• **EXERCISE GOAL**
Retype, word for word, each line between the lines holding "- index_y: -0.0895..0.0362" and "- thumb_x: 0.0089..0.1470", inclusive, and leave the rest of the data alone.

——————

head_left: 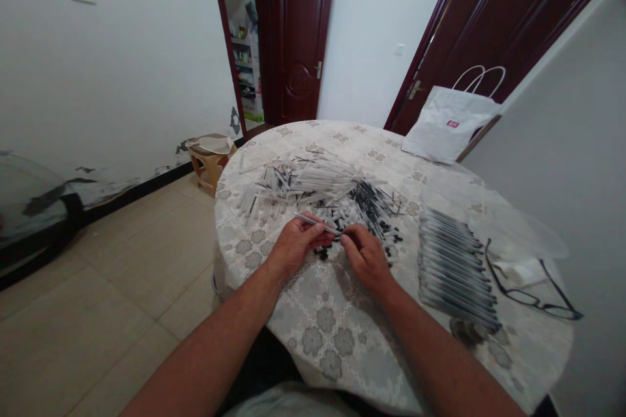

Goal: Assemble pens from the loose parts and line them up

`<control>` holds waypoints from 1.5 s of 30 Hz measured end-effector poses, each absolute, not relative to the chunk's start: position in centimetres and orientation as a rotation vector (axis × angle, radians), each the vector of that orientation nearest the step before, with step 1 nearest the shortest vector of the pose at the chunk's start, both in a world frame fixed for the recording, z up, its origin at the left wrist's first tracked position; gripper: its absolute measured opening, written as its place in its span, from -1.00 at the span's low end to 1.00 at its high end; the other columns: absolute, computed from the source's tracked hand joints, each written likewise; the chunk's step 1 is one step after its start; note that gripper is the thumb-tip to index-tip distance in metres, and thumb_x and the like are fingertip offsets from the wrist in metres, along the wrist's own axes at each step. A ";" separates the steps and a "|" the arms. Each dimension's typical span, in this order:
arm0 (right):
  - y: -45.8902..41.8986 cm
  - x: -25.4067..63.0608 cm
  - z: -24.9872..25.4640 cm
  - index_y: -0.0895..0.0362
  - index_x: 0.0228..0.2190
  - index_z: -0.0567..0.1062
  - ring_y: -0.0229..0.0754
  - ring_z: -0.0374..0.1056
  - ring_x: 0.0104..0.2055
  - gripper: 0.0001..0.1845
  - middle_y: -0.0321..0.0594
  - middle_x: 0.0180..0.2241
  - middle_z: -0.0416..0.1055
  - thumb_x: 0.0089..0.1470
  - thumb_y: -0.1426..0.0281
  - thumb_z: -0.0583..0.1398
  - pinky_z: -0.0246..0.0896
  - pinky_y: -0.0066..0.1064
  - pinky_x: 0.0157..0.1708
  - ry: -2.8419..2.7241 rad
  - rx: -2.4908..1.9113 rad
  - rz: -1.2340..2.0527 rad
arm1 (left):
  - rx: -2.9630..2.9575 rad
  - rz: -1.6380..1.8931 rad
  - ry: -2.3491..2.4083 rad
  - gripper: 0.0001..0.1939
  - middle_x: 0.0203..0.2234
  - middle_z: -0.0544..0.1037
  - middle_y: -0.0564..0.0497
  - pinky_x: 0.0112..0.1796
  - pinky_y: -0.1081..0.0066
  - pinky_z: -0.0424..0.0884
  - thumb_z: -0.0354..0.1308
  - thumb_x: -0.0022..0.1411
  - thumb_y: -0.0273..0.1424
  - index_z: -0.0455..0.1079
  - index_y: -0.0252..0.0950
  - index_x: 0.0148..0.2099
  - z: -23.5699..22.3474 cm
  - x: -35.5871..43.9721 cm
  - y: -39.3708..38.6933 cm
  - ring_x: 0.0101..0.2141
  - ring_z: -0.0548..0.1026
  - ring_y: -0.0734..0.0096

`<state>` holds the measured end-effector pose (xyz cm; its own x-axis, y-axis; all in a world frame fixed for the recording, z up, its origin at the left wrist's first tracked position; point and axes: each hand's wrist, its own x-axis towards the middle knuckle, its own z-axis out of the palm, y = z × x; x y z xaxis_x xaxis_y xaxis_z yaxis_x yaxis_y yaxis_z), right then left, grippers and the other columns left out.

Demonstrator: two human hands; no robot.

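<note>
My left hand [296, 242] is closed around a pale pen barrel [313, 221] that points right toward my other hand. My right hand [364, 254] pinches at the barrel's right tip, fingers pressed together on a small part I cannot make out. Both hands hover over a round table [323, 326] with a floral lace cloth. Just beyond them lies a heap of loose white barrels and black pen parts [327, 190]. A neat row of assembled pens [454, 267] lies to the right of my right hand.
Black-framed glasses [531, 293] rest at the table's right edge near clear plastic. A white paper bag [447, 124] leans at the far side. A small wooden stool [210, 156] stands by the left wall. Tiled floor lies left, dark doors behind.
</note>
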<state>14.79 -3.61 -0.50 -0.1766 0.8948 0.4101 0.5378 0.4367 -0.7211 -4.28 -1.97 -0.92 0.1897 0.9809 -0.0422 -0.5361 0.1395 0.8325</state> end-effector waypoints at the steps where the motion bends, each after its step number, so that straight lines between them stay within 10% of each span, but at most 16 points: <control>1: -3.6 14.8 -0.5 0.09 -0.32 0.44 -0.20 0.31 -0.37 -0.75 -0.29 -0.42 0.40 0.33 0.24 0.08 0.13 -0.39 -0.33 -1.867 -1.223 0.549 | 0.794 1.232 0.708 -0.65 -0.28 0.68 -0.13 -0.14 0.19 0.58 0.46 0.09 -0.34 0.39 -0.33 -0.18 -0.9 -4.3 -2.0 -0.31 0.68 0.24; 28: -4.0 14.6 -0.4 0.06 -0.48 0.37 -0.21 0.27 -0.46 -0.57 -0.33 -0.54 0.31 0.40 0.21 -0.03 0.11 -0.39 -0.41 -1.853 -1.154 0.796 | 0.885 1.222 0.749 -0.68 -0.31 0.68 -0.10 -0.13 0.21 0.57 0.44 0.12 -0.28 0.43 -0.33 -0.20 -1.2 -4.5 -1.8 -0.34 0.66 0.29; 34: -3.8 14.5 -0.7 0.07 -0.20 0.50 -0.16 0.34 -0.34 -0.80 -0.22 -0.33 0.48 0.30 0.25 0.13 0.17 -0.36 -0.28 -2.003 -1.160 0.474 | 0.970 1.242 0.831 -0.65 -0.38 0.67 -0.09 -0.17 0.22 0.58 0.45 0.09 -0.24 0.44 -0.33 -0.21 -1.2 -4.5 -1.9 -0.38 0.65 0.27; 41: -3.0 16.0 -0.2 0.07 -0.44 0.43 -0.16 0.30 -0.38 -0.59 -0.23 -0.46 0.40 0.40 0.22 -0.01 0.12 -0.35 -0.30 -1.856 -1.274 0.291 | 1.004 1.546 1.087 -0.68 -0.27 0.63 -0.07 -0.36 0.36 0.53 0.28 0.22 -0.11 0.44 -0.28 -0.21 -0.5 -6.0 -0.8 -0.40 0.59 0.36; 45: -2.3 17.2 -0.2 0.11 -0.23 0.57 -0.11 0.38 -0.30 -0.59 -0.17 -0.36 0.50 0.38 0.22 -0.02 0.21 -0.33 -0.26 -1.624 -1.286 0.326 | 1.276 1.501 1.341 -0.82 -0.37 0.60 -0.01 -0.40 0.41 0.42 0.33 0.16 -0.28 0.50 -0.23 -0.22 0.4 -7.2 0.2 -0.42 0.55 0.33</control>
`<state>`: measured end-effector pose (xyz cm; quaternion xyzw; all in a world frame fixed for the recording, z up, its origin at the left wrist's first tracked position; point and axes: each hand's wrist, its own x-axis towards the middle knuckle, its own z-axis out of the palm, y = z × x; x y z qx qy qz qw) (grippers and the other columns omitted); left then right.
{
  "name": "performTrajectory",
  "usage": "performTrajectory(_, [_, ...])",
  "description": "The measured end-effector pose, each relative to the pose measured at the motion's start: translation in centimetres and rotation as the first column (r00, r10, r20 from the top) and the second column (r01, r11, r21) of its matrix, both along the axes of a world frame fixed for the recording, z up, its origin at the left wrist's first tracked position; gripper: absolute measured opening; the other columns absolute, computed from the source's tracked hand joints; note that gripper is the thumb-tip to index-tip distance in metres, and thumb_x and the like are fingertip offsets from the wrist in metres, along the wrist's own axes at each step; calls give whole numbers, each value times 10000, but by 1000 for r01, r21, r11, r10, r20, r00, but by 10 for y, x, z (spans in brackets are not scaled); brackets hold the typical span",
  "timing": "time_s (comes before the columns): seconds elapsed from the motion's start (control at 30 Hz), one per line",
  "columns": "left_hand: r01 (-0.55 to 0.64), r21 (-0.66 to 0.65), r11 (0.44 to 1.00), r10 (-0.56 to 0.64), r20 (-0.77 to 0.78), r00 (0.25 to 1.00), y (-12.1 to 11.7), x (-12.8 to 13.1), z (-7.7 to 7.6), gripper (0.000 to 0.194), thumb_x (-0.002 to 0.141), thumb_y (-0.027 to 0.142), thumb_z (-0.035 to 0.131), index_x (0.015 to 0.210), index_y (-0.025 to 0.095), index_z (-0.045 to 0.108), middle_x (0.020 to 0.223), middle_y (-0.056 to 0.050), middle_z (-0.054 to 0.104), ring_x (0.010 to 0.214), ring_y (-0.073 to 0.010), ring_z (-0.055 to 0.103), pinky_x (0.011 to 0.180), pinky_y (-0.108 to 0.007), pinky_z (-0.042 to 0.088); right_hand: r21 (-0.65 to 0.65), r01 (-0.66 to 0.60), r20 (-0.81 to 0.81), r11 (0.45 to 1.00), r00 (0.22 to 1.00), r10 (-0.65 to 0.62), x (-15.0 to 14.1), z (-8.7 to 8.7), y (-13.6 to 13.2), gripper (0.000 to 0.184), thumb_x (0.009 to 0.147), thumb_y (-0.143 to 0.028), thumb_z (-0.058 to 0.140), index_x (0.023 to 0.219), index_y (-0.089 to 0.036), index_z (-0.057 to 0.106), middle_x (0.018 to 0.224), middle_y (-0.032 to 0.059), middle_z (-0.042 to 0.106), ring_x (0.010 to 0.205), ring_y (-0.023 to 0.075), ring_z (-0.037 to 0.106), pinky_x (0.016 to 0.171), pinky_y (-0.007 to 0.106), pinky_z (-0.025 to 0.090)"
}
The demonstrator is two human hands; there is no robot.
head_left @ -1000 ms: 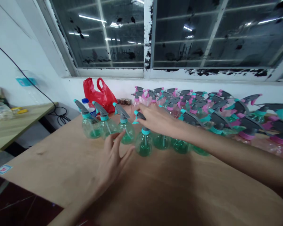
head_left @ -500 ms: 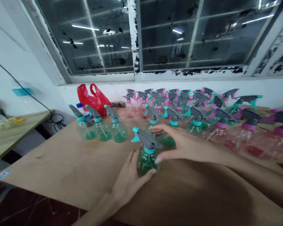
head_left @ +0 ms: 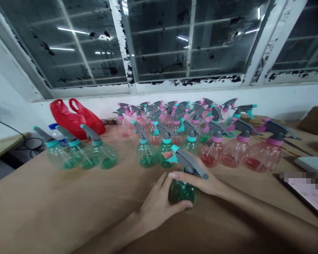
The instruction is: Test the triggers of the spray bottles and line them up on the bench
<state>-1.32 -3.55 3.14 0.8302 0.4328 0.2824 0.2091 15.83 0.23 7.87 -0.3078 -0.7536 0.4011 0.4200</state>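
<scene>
A green spray bottle (head_left: pixel 180 190) with a grey trigger head and teal nozzle stands on the brown table (head_left: pixel 69 204), near its front. My left hand (head_left: pixel 159 208) wraps round the bottle's round body from the left. My right hand (head_left: pixel 201 178) grips the neck just under the grey trigger head. Both hands are closed on this one bottle. It stands apart from the other bottles, nearer to me.
Several green and pink spray bottles (head_left: pixel 190 127) crowd the back of the table under the window. Three green ones (head_left: pixel 79 151) stand in a row at the left. A red plastic bag (head_left: pixel 74 118) lies behind them. A dark tablet (head_left: pixel 307 190) lies at the right.
The green bottle has been drawn from the row towards me. My left hand, open a second ago, has closed on its body. My right hand moved from the trigger head down to the neck.
</scene>
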Motion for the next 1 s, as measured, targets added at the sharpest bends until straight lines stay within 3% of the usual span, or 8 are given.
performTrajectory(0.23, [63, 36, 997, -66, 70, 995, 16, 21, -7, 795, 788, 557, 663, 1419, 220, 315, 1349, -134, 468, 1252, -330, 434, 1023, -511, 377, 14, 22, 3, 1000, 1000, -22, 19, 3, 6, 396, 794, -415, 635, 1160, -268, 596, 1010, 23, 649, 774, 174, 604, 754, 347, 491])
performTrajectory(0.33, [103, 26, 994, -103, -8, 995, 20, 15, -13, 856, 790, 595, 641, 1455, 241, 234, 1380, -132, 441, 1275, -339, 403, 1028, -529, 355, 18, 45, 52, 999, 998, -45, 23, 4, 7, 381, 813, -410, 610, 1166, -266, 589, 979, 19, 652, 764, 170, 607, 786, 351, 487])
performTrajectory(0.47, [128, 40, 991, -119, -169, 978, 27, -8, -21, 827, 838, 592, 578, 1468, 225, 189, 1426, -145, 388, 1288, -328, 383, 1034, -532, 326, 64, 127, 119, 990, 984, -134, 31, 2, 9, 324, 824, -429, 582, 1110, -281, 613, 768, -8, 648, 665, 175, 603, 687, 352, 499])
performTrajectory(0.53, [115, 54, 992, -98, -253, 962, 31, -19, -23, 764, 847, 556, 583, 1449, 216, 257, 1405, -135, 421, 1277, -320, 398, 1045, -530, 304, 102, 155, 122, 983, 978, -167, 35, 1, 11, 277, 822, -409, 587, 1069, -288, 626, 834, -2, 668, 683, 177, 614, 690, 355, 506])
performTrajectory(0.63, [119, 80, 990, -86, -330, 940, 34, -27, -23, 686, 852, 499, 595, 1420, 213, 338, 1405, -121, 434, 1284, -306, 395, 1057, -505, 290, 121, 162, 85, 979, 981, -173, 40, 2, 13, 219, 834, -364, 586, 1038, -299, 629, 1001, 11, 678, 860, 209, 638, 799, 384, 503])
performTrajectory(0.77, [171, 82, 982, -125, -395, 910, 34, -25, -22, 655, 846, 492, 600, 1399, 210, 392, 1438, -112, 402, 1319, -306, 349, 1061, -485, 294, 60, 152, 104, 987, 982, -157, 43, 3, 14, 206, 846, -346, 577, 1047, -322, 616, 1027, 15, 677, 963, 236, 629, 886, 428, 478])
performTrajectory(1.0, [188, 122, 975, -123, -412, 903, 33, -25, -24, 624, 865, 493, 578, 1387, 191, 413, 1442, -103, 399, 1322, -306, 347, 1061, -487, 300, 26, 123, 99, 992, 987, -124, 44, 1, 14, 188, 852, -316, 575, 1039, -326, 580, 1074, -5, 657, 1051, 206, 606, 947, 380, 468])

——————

• **RESULT FOR THIS EXERCISE**
  - index_y: -0.0895..0.0362
  - index_x: 0.0228..0.2190
  - index_z: -0.0567..0.1062
  - ring_y: -0.0229..0.0754
  - ring_z: -0.0374..0.1056
  - ring_x: 0.0104..0.2055
  - gripper: 0.0001..0.1845
  - middle_y: -0.0321..0.0594
  - middle_x: 0.0180..0.2241
  - middle_z: -0.0416..0.1055
  - thumb_x: 0.0089..0.1470

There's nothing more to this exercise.